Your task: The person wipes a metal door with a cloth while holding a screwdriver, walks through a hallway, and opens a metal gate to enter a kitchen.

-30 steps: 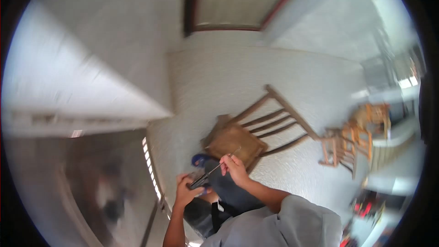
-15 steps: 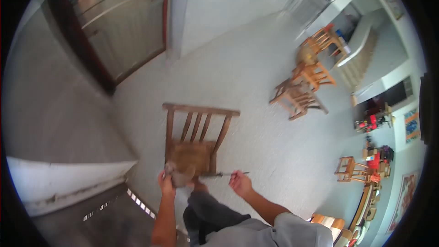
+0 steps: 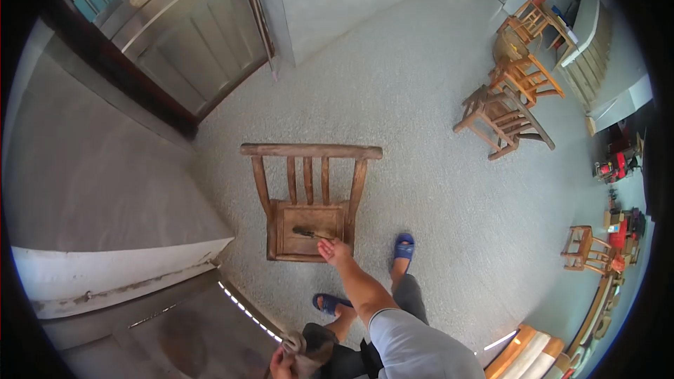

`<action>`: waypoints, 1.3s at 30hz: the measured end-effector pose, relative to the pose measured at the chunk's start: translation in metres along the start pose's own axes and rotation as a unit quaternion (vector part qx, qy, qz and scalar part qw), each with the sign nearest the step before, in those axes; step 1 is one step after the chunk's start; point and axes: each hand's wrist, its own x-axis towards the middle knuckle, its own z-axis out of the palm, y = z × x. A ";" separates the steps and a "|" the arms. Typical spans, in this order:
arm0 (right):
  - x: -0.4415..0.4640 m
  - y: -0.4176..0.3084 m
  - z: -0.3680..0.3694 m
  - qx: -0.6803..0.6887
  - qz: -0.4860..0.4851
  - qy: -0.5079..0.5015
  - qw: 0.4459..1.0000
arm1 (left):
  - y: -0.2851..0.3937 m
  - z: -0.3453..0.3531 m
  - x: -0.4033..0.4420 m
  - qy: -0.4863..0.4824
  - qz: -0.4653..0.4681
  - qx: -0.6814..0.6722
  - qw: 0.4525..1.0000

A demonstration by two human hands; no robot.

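A wooden chair (image 3: 311,250) with a slatted back stands in front of me. Over its seat, my right hand (image 3: 335,250) is closed at the thin end of a slim dark tool (image 3: 305,231); its exact kind is unclear. The tool's thicker dark end points left and lies on or just above the seat; I cannot tell which. Low in the view, beside my legs, my left hand (image 3: 282,365) is closed on a grey-brown bundle that looks like cloth (image 3: 295,343). Part of that hand is cut off by the lower edge.
My feet in blue sandals (image 3: 404,246) are right of and below the chair. A wall corner (image 3: 210,249) and a dark door panel (image 3: 161,337) stand at left. Several chairs (image 3: 502,123) are at the upper right, and a small wooden chair (image 3: 586,249) stands farther right.
My right hand has moved left over the seat with the slim tool. My left hand has dropped from the seat's front to the lower edge, holding the bundle. The view has shifted.
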 end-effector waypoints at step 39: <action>-0.188 -0.655 0.076 -0.273 -0.240 -0.042 0.931 | 0.263 0.890 0.231 -0.387 -0.208 0.078 0.895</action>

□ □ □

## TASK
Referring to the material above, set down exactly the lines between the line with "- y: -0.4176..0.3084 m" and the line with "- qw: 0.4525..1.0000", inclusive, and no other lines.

## RESULT FOR THIS TASK
  - y: -0.4176..0.3084 m
  - z: -0.3680..0.3694 m
  - qx: -0.6803..0.6887
  - qz: -0.4860..0.4851
  - qy: -0.5079..0.5015
  - qw: 0.4459..1.0000
arm1 (left):
  - y: -0.2851..0.3937 m
  - z: -0.3453..0.3531 m
  - x: -0.4033..0.4420 m
  - qy: -0.4863..0.4824
  - qz: -0.4653..0.4681
  - qx: -0.6814..0.6722
  - qw: 0.4525..1.0000

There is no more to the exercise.